I harp this fairly often, but it deserves a category every time. The most common problem I see in failed shots is distractions. Remember, if it’s not somehow leading the eye to the main subject, it probably does not belong in the frame. Lead the viewers eye to the main subject and make every other element secondary. It’s not always easy, but must be done as much as possible. Learn take in all the details in an instant and make a decision about what a scene needs. It could be anything from straitening a necklace, to moving the subject a step sideways, to changing the entire location. We never arrive. I still miss details that I kick myself for later, but I also learn from them.


Look closer: Here's a good example of not seeing everything. What's wrong? Yep, I missed something. The grooms head is intersecting with the line of the arch. Still a great photo, but in my professional eye I realize I should have had them take a step backwards.

8: 80/20.
This is a very old rule of the successful photographer. “80% business and 20% photography” we always say. It’s true. In fact it might be more like 90/10. Great images are important and you owe it to your clients to excel at making them. If you want to make photography a business however you have to be more than a photographer.

If you want to get hired you have to learn to sell yourself, make happy clients and promote your work. Being a great wedding photographer encompasses much more than clicking the shutter. If you can’t handle the business end you better hire someone really good, or go to work for someone.


Emotion: From a strictly technical perspective this shot has some problems. It's redemption however is that it illustrates a real, emotional moment between the father and the bride. I don't know what they were thinking, or saying to each other right here, but I do know that their dance was very emotional and they'll never forget it.

9: Face Time
Connect with your clients before a session. Talk to them, make them comfortable and get to know them as much as you possibly can. This will not only pay of in your sales results, but in the quality of your work. A client who’s become your friend will be more relaxed, a better model and a more satisfied customer.

10: Free Marketing.
The best marketing is free in the sense that you don’t pay an advertiser. You do have to work for it however. This is especially important as a wedding photographer. Truth is there’s a lot of flaky wedding photographers out there who call themselves pro’s. Brides are cautious at best. When starting out your battle is the worst. Go the extra mile to thrill them. Over deliver on your promises. Don’t just make them “satisfied”. If you want that precious  “word of mouth” marketing, you’ll have to work for it.

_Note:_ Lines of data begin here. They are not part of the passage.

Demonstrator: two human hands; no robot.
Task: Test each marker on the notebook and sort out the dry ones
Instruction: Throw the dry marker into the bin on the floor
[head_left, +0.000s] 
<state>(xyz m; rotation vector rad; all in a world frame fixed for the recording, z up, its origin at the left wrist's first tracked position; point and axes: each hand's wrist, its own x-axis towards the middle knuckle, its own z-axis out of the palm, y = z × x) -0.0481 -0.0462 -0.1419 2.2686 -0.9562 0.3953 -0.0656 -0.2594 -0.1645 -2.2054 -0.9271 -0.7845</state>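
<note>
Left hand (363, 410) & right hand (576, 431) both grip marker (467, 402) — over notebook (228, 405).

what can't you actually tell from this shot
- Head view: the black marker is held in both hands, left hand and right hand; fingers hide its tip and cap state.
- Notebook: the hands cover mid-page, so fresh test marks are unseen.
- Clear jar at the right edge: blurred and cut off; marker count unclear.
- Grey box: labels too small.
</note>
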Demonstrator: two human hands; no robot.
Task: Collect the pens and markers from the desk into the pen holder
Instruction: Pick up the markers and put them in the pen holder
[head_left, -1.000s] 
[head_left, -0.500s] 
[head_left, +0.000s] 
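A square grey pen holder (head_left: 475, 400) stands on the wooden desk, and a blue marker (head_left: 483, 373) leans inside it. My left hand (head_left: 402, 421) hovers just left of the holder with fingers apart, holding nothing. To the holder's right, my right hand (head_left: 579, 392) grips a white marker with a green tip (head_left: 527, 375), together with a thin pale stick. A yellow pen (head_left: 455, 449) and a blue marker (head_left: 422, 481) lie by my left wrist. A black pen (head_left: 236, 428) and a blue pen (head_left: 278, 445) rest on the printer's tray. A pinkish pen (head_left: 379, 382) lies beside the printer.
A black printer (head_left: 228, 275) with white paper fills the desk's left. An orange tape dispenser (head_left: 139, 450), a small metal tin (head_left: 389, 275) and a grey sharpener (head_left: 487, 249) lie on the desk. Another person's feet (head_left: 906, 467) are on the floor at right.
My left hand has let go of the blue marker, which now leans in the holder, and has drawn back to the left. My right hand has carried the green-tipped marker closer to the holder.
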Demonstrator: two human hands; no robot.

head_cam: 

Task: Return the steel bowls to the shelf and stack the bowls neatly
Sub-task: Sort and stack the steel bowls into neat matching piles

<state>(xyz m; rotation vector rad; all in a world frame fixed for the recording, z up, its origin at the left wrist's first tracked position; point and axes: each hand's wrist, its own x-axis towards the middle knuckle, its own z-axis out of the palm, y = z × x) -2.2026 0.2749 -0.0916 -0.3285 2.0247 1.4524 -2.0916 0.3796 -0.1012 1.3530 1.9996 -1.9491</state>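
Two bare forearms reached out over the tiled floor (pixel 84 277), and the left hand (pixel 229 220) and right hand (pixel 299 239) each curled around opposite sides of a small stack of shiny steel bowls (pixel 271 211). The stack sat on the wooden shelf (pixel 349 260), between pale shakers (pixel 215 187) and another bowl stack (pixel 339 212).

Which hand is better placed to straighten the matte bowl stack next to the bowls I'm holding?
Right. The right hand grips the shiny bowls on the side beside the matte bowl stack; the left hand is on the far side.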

Kids: Don't overlook kid moments. This little ring bearer was blowing grandma a kiss and saying "I love you" during the ceremony. I managed to nail the shot and it meant a lot to them. We all have a different style, but remember that emotions sell, not people standing around looking bored.

11: Presentation & Products:
I’m not here to say what products you should offer, but make sure they please your client and help promote you. If you only give a digital disk you’re client is probably putting it in a shelf and doing little with it. It just seems to happen that way. That means their probably not seeing their wedding photo every day, or showing them to friends like they would with wall portraits and albums. Even if they loved their pictures, they may not be raving about you because their not reminded. This is something I’ve learned the hard way.

Take everything to the next level. You probably won’t gain “top dog” appeal overnight, but take time to think it thru. Everyone won’t buy the big album, especially when you’re just starting out, but work out your offering so they get some physical photographs to show to friends. Make your presentation great with nice packaging (that does not always mean expensive, be creative) Think of products to get into your clients hands that they’ll show to their friends and cherish for years to come.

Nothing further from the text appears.